The question Clair will have to answer, repeatedly, is what happens when the inference is wrong. A missed workout recommendation is low stakes. A wrong signal about ovulation timing or a perimenopause transition is not—and the company’s own framing, that this is a wellness device rather than a diagnostic one, will get tested the moment 25,000 waitlisted users start making real decisions based on what their wrist tells them.
Why Oura And Whoop Didn’t Build This First
Clair’s pitch leans hard on a structural argument: the wearable giants built their platforms around 28-day cycle assumptions or male physiology, then bolted on women’s health features later. WHOOP, Oura and Fitbit have all expanded in this direction—but in Clair’s framing, hormone monitoring is still a feature sitting on top of someone else’s architecture, not the foundation underneath it.
That’s a fair description of how the category evolved, and it’s also a competitive opening rather than an empty field. Eli Health is pursuing hormone insight through at-home saliva testing, and Inne has already secured regulatory approval in the UK and EU for a saliva-based hormone monitor used for contraception. Both take a more direct measurement approach than Clair’s wrist-based inference—slower, more clinical, but closer to ground truth.

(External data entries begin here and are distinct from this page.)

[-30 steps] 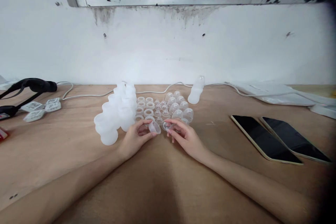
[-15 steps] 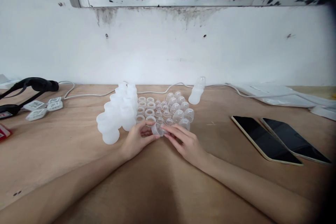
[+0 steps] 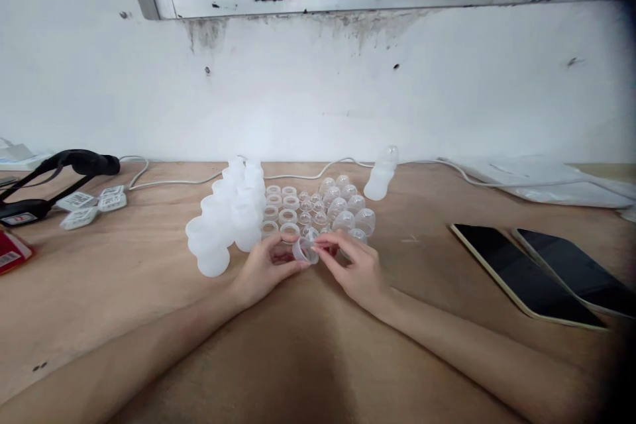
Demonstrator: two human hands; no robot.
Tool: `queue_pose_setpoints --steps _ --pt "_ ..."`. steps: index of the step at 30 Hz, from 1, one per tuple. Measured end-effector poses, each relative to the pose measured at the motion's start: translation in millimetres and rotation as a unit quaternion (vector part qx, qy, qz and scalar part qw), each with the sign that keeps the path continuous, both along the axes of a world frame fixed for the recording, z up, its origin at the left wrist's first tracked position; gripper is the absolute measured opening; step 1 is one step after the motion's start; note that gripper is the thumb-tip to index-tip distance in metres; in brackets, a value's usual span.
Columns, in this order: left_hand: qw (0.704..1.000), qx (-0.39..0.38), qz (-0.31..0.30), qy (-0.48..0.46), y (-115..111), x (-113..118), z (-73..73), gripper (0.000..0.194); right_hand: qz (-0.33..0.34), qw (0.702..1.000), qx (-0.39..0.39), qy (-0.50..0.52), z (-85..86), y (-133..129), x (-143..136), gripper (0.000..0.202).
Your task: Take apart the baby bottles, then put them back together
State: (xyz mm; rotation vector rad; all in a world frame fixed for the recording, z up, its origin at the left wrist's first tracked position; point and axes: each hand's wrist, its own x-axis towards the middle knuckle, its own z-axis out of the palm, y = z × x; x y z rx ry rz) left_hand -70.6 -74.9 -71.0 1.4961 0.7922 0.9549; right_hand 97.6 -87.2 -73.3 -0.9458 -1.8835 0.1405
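My left hand grips a translucent screw ring of a baby bottle between thumb and fingers, its opening tilted to the right. At the ring's right side, my right hand has thumb and fingertips pinched together; what they hold is too small to make out. Just beyond the hands lie rows of white collar rings, clear bottle nipples and clear dome caps. Several frosted bottle bodies stand close together to the left of them.
A capped bottle stands at the back right. Two phones lie on the right, with a plastic bag behind. A white cable runs along the wall. Black headgear, white tags and a red packet are on the left.
The right fingertips have drawn back slightly from the ring and pinch at its right edge. My left hand still holds the ring, its opening now more visible. The view has shifted slightly.
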Motion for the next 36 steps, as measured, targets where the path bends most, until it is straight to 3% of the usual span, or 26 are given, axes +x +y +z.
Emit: queue_pose_setpoints --steps 3,9,14,16,19,22,25,29,32,36 --pt "1.000 -0.002 0.019 -0.003 1.3 -1.4 0.3 0.034 0.061 0.998 -0.016 -0.006 0.9 1.1 1.0 0.012" --pt "0.996 0.079 0.031 0.018 1.0 -2.5 -2.2 0.031 0.131 0.991 -0.025 -0.015 3.5 2.3 1.9 0.018" --pt "0.995 0.101 0.001 -0.011 -0.9 -3.0 -1.5 0.027 0.118 0.990 -0.074 -0.014 6.9 1.8 3.3 0.014" --pt "0.991 0.137 0.000 -0.004 -1.2 -4.0 -0.6 0.025 0.111 0.987 -0.118 0.015 6.1 3.2 4.2 0.023" --pt "0.977 0.209 0.020 0.043 -1.6 -6.0 0.6 0.027 0.169 0.961 -0.216 0.029 3.2 6.6 5.4 0.040" --pt "0.958 0.265 0.040 0.106 -2.8 -7.0 1.5 0.027 0.223 0.929 -0.292 0.044 0.9 9.8 5.5 0.038" --pt "0.947 0.283 0.045 0.143 -4.8 -6.6 1.8 0.026 0.231 0.911 -0.325 0.104 -0.2 11.6 3.7 0.038" --pt "0.957 0.258 0.019 0.135 -6.4 -5.5 1.7 0.030 0.214 0.909 -0.326 0.147 -0.1 12.5 0.5 0.034" --pt "0.966 0.228 0.026 0.122 -7.0 -4.4 2.8 0.018 0.192 0.917 -0.316 0.148 -0.3 12.7 0.0 0.029" --pt "0.966 0.211 0.038 0.143 -10.8 -2.8 6.1 0.017 0.167 0.949 -0.252 0.084 -0.2 11.8 2.4 0.027"
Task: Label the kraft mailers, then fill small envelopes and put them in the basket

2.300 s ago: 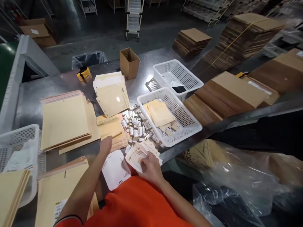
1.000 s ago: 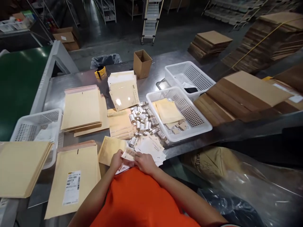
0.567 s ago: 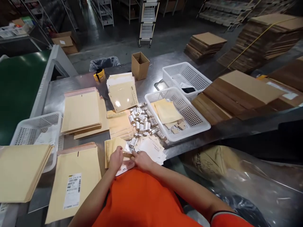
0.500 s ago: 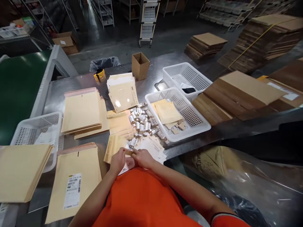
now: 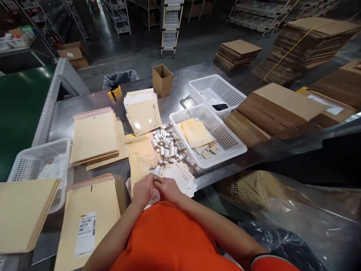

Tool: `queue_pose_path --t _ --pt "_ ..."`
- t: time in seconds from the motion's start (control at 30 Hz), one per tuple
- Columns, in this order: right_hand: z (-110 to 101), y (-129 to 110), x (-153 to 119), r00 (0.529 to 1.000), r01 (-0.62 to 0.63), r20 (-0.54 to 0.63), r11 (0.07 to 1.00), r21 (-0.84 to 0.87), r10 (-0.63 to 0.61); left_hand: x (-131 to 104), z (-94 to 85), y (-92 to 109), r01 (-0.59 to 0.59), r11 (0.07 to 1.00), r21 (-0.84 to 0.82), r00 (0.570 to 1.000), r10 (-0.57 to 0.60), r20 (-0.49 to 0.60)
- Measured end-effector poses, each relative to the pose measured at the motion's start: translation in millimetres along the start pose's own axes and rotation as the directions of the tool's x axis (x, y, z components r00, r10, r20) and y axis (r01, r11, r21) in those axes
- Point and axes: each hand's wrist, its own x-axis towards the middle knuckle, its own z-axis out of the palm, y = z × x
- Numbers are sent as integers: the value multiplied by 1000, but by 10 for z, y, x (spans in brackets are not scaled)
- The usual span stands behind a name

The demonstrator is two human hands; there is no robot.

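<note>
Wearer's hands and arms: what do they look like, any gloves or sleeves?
Left hand and right hand: both bare, no gloves, and no watch or band visible at either wrist. Forearms uncovered. The right sleeve is orange-red like the top, ending in a thin dark-and-light trim. Left sleeve edge can't be made out.

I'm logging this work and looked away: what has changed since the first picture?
The left hand moved rightward and nearer the body, bringing a yellow envelope along; the right hand moved left to meet it. Whether it still holds the card is hidden. The bottles and white baskets stayed put.
</note>
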Motion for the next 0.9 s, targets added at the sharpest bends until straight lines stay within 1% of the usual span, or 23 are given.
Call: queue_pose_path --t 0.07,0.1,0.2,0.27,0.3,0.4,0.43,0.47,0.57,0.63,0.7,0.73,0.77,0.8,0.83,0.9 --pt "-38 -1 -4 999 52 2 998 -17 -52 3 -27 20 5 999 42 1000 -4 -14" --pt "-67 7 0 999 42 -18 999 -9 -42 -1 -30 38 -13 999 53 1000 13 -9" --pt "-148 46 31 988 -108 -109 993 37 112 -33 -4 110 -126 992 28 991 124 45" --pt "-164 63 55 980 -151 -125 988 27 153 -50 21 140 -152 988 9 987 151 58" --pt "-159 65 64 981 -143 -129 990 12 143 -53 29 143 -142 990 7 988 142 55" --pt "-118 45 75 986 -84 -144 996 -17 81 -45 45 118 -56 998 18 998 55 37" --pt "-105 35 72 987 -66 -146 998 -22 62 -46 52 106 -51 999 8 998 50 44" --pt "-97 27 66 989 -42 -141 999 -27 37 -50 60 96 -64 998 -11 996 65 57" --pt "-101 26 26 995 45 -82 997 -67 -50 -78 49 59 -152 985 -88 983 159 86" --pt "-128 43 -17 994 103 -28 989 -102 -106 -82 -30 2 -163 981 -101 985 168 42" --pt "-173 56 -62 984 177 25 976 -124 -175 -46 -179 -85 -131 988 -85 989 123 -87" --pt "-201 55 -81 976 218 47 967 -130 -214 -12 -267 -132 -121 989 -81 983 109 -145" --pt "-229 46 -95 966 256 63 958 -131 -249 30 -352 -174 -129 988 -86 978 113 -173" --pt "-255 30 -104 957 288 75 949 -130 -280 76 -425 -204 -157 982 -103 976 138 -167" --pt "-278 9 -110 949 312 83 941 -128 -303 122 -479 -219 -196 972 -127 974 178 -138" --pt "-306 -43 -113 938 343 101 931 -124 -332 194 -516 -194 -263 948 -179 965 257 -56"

Clair’s wager is that convenience wins: a wearable people already put on every day beats a saliva cartridge, even if the wearable is guessing. Whether that wager pays off depends entirely on how good the guess is.
The Money Behind The Bet
“Clair represents a generational shift in women’s health, moving from guesswork and episodic testing to continuous, real time hormone intelligence that can inform daily decisions,” notes Emily Bennett, Partner at a16z speedrun. “At a16z speedrun, we’re excited to back Jenny and Abhinav as they build the system to make one of the most foundational biological signals measurable and actionable, unlocking a future where women’s health is proactive, deeply personalized, and truly data-driven.”

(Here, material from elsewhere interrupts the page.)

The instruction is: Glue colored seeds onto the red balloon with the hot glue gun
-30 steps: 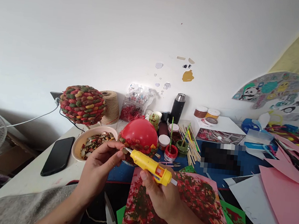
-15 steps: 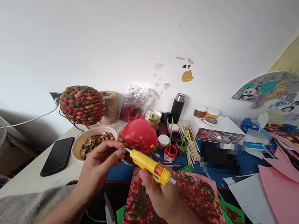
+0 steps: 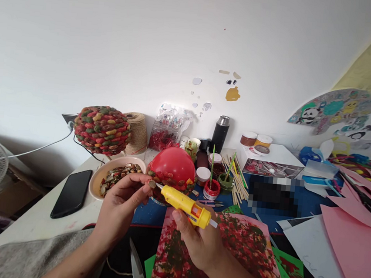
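Between the thumb and fingers of my left hand is a small brownish nutshell that looks like a pistachio shell. My right hand grips a yellow hot glue gun, its nozzle pointing left and touching or almost touching the shell. A clear glue stick pokes out of the gun's back end. Just behind both hands sits a red balloon, its lower part ringed with painted shells. To the left, a pale bowl holds many loose coloured shells, partly hidden by my left hand.
A shell-covered ball stands by a twine spool at back left. A phone lies on the table. Open paint jars and wooden sticks stand behind. Scissors and a paint-smeared pink sheet are in front.
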Tool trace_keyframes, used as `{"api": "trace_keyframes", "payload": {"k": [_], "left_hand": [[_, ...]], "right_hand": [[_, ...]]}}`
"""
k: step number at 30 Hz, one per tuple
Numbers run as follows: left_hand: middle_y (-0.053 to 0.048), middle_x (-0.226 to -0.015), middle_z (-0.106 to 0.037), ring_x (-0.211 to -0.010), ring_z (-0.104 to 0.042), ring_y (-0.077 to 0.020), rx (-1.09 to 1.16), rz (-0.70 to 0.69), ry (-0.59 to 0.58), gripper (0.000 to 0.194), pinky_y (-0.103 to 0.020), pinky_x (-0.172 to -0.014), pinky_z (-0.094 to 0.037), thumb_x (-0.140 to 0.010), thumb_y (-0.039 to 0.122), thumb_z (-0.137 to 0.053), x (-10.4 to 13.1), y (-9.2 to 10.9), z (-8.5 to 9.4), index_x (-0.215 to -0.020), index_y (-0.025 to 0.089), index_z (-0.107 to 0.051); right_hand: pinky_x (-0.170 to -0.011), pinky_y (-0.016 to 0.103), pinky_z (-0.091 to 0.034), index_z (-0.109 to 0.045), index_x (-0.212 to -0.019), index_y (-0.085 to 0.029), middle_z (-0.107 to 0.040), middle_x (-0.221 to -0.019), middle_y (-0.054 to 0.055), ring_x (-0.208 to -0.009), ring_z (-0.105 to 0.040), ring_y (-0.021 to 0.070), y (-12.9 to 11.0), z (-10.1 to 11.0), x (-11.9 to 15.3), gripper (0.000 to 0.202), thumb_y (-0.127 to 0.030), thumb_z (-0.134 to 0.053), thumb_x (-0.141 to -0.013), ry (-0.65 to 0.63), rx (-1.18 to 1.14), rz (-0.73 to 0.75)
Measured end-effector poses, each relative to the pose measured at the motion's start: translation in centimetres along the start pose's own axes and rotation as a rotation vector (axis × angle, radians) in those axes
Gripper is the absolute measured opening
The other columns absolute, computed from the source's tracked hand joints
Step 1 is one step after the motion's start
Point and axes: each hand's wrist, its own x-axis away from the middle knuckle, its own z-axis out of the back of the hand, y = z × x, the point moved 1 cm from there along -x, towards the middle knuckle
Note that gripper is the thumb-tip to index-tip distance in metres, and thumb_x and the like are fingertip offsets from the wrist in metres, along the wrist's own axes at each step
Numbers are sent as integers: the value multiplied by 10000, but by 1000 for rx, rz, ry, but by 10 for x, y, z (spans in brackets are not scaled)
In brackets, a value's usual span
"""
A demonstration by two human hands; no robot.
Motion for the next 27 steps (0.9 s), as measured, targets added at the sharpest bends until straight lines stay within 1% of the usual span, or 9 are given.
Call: {"api": "trace_keyframes", "payload": {"k": [8, 17, 22, 27], "left_hand": [[-48, -834, -766, -745, -658, -158, 18, -3, 0, 293, -209, -620, -545, -825, 421, -973, 0, 0, -1, -999, 213, -861], [-44, -855, -782, -754, -671, -155, 4, -2, -5, 293, -204, -633, -554, -821, 411, -978, 0, -2, 4, -1012, 223, -858], [-33, -886, -794, -751, -664, -142, -9, -8, 8, 288, -194, -637, -550, -812, 419, -984, -1, -3, 4, -1004, 242, -861], [-40, -915, -798, -757, -664, -150, -6, -5, 22, 302, -204, -628, -556, -800, 419, -990, -1, -3, 3, -1002, 235, -862]], "right_hand": [[-530, 261, -460, -569, -724, -234, -571, -615, -12, -522, -569, 149, 2, 0, 2, 537, -556, -503, -1149, -8, 2, -6], [-583, 260, -459, -571, -766, -239, -562, -641, -32, -559, -568, 150, 4, -2, 2, 413, -426, -566, -1134, 1, -7, 43], [-583, 261, -451, -569, -765, -240, -561, -658, -29, -573, -568, 153, 4, -2, 1, 422, -442, -554, -1136, 7, 14, 46], [-579, 261, -436, -568, -758, -237, -545, -652, -32, -566, -541, 148, 3, -2, 1, 425, -432, -553, -1135, 0, 25, 54]]}}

Bennett’s framing—that this is a generational shift—is the kind of line that’s easy to nod along to and harder to interrogate. Women’s health funding has surged since 2022, and “underfunded and underresearched,” the same phrase the press release uses to describe the broader category, has become almost as common in pitch decks as it is in research papers. That doesn’t make the framing wrong. It does make it worth asking whether Clair represents a shift in what’s possible, or simply a shift in what investors are now willing to fund.
“As a sports medicine physician and scientist focused on female athlete health, I see a major need for better tools that help women understand how hormonal patterns may relate to training, recovery, symptoms, and performance across the lifespan,” explains Dr. Emily Kraus, a Clair Health advisor. “Clair Health is building toward a more personalized and data-informed future for women’s health… That would be a major win for women, not only in sport, but across every stage of life.”

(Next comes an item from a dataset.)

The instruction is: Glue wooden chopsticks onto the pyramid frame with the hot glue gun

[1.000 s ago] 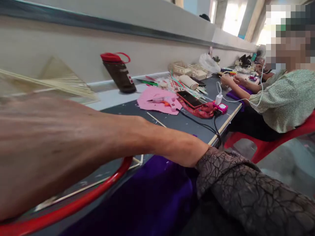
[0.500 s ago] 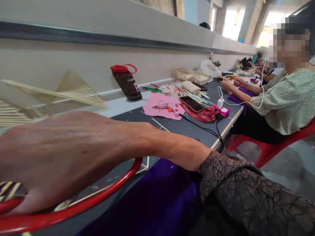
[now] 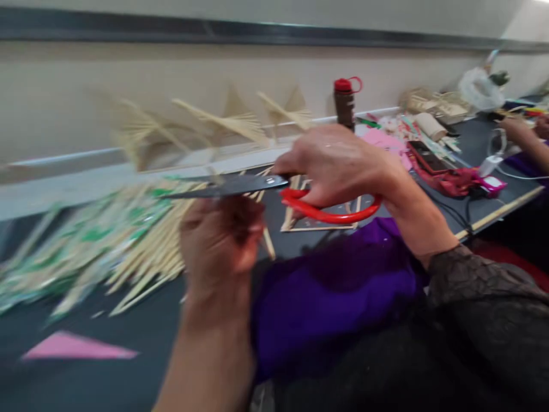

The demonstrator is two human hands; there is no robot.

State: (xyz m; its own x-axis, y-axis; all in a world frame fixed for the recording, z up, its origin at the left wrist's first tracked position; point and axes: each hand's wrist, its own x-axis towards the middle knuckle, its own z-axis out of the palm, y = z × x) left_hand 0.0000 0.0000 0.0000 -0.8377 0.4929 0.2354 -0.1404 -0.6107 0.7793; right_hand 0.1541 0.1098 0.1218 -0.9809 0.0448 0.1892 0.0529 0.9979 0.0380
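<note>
My right hand [image 3: 338,163] is closed on the red handles of a pair of scissors [image 3: 240,186], whose dark blades point left. Under the blades my left hand [image 3: 223,232] has its fingers curled; motion blur hides what they hold, if anything. Light wooden sticks [image 3: 150,257] lie fanned out on the dark table left of my left hand. Below my right hand a frame of thin sticks [image 3: 317,229] rests on the table. Purple cloth [image 3: 334,292] lies across my lap.
Fan-shaped stick pieces [image 3: 231,126] stand along the wall beside a red-capped bottle [image 3: 344,106]. Green-marked plastic packs [image 3: 90,234] and a pink scrap [image 3: 79,347] are at left. A phone [image 3: 426,156] lies at right, near another person's hand [image 3: 521,131].
The view has swung left. My right hand, with the scissors, now appears farther from the camera, near the centre. My left hand has come into view beneath the blades.
</note>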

Kraus’s perspective matters because she’s the kind of person who will be asked, professionally, whether Clair’s inferences are clinically meaningful—not just whether the product is well-designed. Her framing, “across the lifespan,” is also a useful gut check: Clair’s founders are 21 and 24, building toward a perimenopause use case neither has lived through yet.
The Real Test Starts In November
Clair says it’s launching an independent clinical trial through Stanford’s Gladstone BeeHive program, with peer-reviewed publication of results—a step the company frames as proof that its science should be checked by people other than itself..
That trial, more than the funding round, is the thing to watch. $11.6 million buys a launch. It doesn’t buy validation. Between now and November, Clair has to prove that a wrist can do what it took medicine decades to admit women’s bodies needed in the first place—pay attention.